Data: Logging Apache Geode PartitionedRegion Entry Details Per Bucket

Introduction

An Apache Geode PartitionedRegion is a Region that partitions its entries among all the servers that define it. The entries are stored in BucketRegions. Properties that affect the number and location of the BucketRegions include the total number of buckets and the number of redundant copies. The primary BucketRegion is hosted on one server, and if the number of redundant copies is greater than zero, the redundant BucketRegions are hosted on other servers.

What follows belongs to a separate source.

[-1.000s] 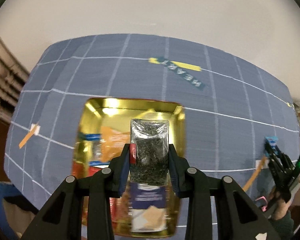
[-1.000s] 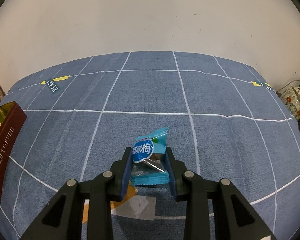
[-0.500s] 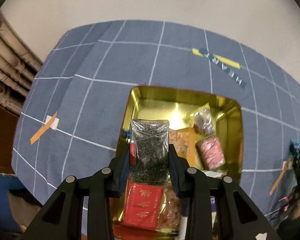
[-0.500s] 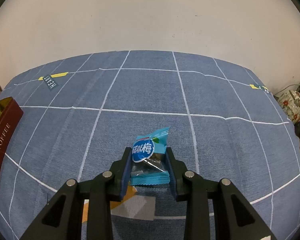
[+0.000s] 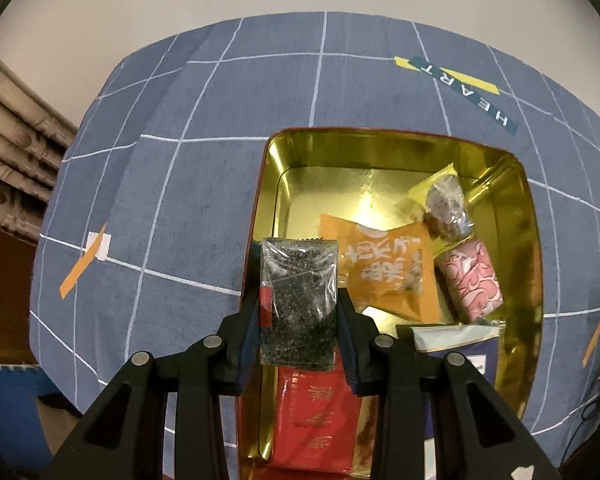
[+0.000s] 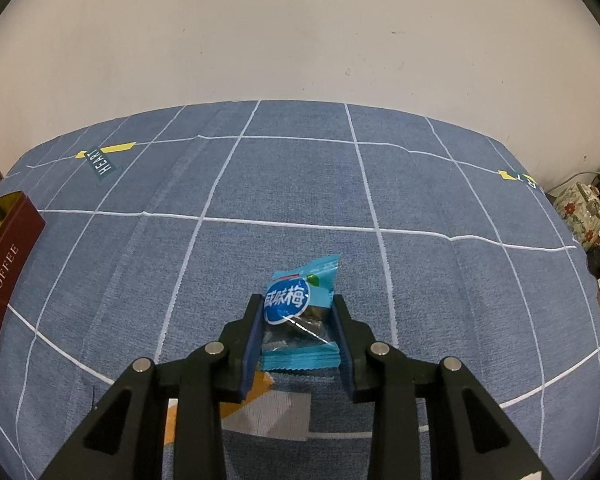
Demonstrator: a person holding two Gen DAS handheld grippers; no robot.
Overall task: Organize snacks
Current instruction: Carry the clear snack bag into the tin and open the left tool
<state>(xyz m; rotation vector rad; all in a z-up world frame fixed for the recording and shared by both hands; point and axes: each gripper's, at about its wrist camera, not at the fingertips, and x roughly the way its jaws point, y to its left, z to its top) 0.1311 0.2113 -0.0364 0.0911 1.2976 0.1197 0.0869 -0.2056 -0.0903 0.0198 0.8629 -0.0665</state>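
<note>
My left gripper is shut on a clear packet of dark seeds, held upright over the left rim of the gold tin. Inside the tin lie an orange packet, a pink packet, a red packet, a clear-wrapped sweet and a white-and-blue packet. My right gripper is shut on a blue plum-candy packet, low over the cloth. The tin's dark red TOFFEE side shows at the far left of the right wrist view.
A blue cloth with white grid lines covers the table, with a HEART label and orange tape marks. A plain wall stands behind. Wooden mouldings are at the left, and a floral box sits off the right edge.
My left gripper has sunk and moved toward the tin's left rim with the seed packet; the tin now looks larger and lies to the right. The right gripper has stayed put.
</note>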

In addition, if eviction with overflow is configured, entry values are evicted to disk once the JVM’s used heap memory reaches a configured percentage of maximum.

Bucket and entry details available for the entire PartitionedRegion per member or across the DistributedSystem include:

  • the number of buckets
  • the number of primary buckets
  • the number of bucket entries
  • the number of bucket bytes
  • the number of bucket entries in memory
  • the number of bucket entries on disk
  • the number of bucket bytes in memory
  • the number of bucket bytes on disk

This article shows how to get similar details for each BucketRegion in the PartitionedRegion.

Accessing Entry Details for the PartitionedRegion

Currently, the details listed above are available for the PartitionedRegion via either Statistics or gfsh.

Via Statistics

Bucket and entry details are provided by PartitionedRegionStats and DiskRegionStatistics.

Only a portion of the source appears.